## WORK ITEM
If a line below contains the word "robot", count it; give only the total.

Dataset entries
--- START ---

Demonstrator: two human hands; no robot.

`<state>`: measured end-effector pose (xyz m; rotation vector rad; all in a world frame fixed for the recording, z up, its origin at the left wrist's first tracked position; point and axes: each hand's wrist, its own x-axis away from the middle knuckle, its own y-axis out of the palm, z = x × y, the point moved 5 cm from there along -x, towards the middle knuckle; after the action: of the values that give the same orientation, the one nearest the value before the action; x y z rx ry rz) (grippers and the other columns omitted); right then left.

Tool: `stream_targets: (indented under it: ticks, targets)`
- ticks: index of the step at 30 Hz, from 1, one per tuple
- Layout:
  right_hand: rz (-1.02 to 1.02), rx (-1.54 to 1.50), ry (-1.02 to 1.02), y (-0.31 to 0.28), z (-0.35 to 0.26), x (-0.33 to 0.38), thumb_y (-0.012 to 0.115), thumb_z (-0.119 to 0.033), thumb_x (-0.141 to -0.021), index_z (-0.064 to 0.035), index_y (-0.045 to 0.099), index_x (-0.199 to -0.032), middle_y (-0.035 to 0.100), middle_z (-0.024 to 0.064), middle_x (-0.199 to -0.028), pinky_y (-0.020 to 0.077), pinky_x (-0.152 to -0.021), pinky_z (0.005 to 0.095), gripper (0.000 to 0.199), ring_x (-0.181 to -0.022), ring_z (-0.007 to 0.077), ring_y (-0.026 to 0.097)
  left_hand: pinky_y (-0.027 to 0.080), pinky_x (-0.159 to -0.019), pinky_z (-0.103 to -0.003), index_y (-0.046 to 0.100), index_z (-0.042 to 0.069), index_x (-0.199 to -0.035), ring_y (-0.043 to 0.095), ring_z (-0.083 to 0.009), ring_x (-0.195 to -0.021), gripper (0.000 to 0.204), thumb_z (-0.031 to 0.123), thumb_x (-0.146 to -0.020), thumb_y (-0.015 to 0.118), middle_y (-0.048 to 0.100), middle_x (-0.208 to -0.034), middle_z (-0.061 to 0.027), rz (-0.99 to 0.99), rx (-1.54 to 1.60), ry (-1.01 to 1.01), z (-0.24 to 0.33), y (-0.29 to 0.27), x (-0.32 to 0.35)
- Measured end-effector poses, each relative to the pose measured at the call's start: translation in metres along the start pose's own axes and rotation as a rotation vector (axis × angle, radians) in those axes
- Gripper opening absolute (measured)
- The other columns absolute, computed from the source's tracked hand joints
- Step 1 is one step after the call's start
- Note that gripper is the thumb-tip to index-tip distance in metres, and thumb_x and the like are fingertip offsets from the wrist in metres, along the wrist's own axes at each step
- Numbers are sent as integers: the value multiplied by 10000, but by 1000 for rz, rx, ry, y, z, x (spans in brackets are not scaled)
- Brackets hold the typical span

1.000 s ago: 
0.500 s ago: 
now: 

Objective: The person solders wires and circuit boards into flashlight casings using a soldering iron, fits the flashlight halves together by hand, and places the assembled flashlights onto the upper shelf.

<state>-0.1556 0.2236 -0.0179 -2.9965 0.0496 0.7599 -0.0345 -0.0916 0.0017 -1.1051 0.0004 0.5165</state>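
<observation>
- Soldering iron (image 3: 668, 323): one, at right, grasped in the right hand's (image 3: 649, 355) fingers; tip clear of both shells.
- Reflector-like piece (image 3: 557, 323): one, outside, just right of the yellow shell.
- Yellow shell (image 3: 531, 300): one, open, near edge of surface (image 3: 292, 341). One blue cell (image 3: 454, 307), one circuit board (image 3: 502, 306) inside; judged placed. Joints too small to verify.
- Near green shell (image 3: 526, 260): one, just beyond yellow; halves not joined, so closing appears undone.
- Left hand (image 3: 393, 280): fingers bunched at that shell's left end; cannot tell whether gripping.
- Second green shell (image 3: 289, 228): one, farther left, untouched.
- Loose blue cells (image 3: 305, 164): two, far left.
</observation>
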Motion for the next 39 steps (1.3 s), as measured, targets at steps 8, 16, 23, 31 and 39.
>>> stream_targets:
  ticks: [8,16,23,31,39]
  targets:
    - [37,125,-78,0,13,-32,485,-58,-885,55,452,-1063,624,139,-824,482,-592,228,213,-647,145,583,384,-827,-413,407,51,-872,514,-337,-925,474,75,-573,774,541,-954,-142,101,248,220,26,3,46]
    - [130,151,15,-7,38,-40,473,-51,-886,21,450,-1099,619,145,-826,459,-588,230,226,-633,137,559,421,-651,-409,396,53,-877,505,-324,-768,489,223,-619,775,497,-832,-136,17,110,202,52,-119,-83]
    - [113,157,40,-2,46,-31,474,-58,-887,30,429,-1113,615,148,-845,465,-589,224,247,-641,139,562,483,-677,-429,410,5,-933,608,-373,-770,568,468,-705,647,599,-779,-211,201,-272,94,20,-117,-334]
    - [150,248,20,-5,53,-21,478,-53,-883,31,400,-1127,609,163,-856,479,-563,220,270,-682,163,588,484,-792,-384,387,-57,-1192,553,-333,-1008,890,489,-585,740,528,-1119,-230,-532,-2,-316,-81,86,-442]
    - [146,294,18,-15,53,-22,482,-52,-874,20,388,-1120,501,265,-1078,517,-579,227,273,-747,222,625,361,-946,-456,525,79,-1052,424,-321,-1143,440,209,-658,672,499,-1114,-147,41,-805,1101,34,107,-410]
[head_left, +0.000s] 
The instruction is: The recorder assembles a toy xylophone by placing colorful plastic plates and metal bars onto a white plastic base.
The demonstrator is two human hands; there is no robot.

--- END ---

## TASK RESULT
2